The horizon is used to symbolize the realm of possibility and dreams. Janie dreams of having a happy, loving marriage. When Janie meets Joe Starks she thinks, “…he did not represent sun-up and pollen and blooming trees, but he spoke for far horizon. He spoke for change and chance,”(Hurston, 2004, p. 61). Joe is not represented by blooming trees because Janie is no longer a teenager, she is a woman and has grown and learned from her marriage to Logan. Joe is represented by the horizon, however, because he holds the chance for the love that Janie has been searching for. As wrote by Hubbard, “The polarities represented by Nanny and Janie in her movement toward the horizon stem from Janie’s desire to seek an authentic place for an expression of the autonomy and independence of her consciousness,” (Hubbard, 1993, p. 1). Janie finally sees her chance to take control of her love life and move towards the horizon.
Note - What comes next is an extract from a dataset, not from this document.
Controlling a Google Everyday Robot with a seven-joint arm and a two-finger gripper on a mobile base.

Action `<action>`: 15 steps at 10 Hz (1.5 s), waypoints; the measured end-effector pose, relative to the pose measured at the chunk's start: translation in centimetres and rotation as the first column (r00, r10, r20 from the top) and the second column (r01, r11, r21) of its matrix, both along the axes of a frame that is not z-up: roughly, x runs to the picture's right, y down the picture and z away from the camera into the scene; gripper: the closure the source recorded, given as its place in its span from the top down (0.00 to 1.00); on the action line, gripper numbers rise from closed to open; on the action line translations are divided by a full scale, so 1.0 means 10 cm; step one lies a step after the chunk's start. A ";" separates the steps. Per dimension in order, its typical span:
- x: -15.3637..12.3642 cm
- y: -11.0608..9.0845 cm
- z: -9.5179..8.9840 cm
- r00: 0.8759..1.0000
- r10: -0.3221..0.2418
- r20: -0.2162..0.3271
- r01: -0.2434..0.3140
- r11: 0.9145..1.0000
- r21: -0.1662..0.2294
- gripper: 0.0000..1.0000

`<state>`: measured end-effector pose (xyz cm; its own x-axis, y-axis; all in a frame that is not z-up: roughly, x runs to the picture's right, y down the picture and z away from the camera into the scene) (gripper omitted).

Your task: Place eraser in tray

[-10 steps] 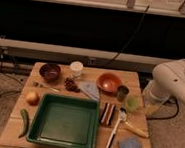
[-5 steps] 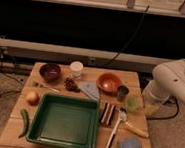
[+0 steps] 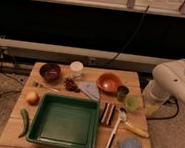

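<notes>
The eraser (image 3: 107, 113), a small block with dark brown, white and reddish stripes, lies on the wooden table just right of the tray. The dark green square tray (image 3: 36, 118) sits at the table's front middle with nothing in it. My white arm hangs at the right, beyond the table's edge. My gripper (image 3: 151, 106) is at the arm's lower end, beside the table's right edge, about a hand's length right of the eraser and apart from it.
Near the eraser are a white-handled spoon (image 3: 113, 134), a yellow-handled tool (image 3: 136, 129), a blue-grey sponge (image 3: 129, 145), a green cup (image 3: 132, 102) and a dark cup (image 3: 122, 93). Behind stand an orange bowl (image 3: 108, 82), a brown bowl (image 3: 50, 71) and a white cup (image 3: 76, 68).
</notes>
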<state>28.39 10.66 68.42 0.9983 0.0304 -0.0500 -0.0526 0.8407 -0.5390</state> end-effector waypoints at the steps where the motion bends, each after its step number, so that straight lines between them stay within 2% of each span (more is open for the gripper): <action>1: 0.00 0.00 0.00 1.000 0.000 0.000 0.000 1.000 0.000 0.65; 10: 0.00 -0.02 0.01 1.000 0.003 0.001 -0.003 1.000 0.002 0.65; 12: -0.12 -0.08 0.20 0.997 -0.027 0.071 0.028 0.999 -0.016 0.65; 15: -0.62 0.04 0.48 0.979 -0.082 0.184 0.092 0.995 -0.046 0.65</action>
<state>22.17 11.05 73.17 0.9895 -0.0551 0.1335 0.1230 0.8068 -0.5779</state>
The lake symbolizes Janie’s hardships as she became a woman. The calm waters when they first arrive at Lake Okeechobee represents Janie’s childhood, when she was young and naive. Until her metaphorical blossoming with the pear tree at age sixteen, Janie had idealistic visions of love and marriage. She believes that a marriage is full of love and happiness, and is calm and content. Throughout Janie’s relationships, she learns that while there is calm, there are also great, rushing waters, conflicts that threaten to ruin the relationship. Hurston writes, “Ten feet higher and as far as they could see the muttering wall advanced before the braced-up waters like a road crusher on a cosmic scale,”(Hurston, 2004, p. 206). The wall of water represents the fights, miscommunications, and mistreatments Janie’s husbands put her through, threatening to crush Janie’s spirit.”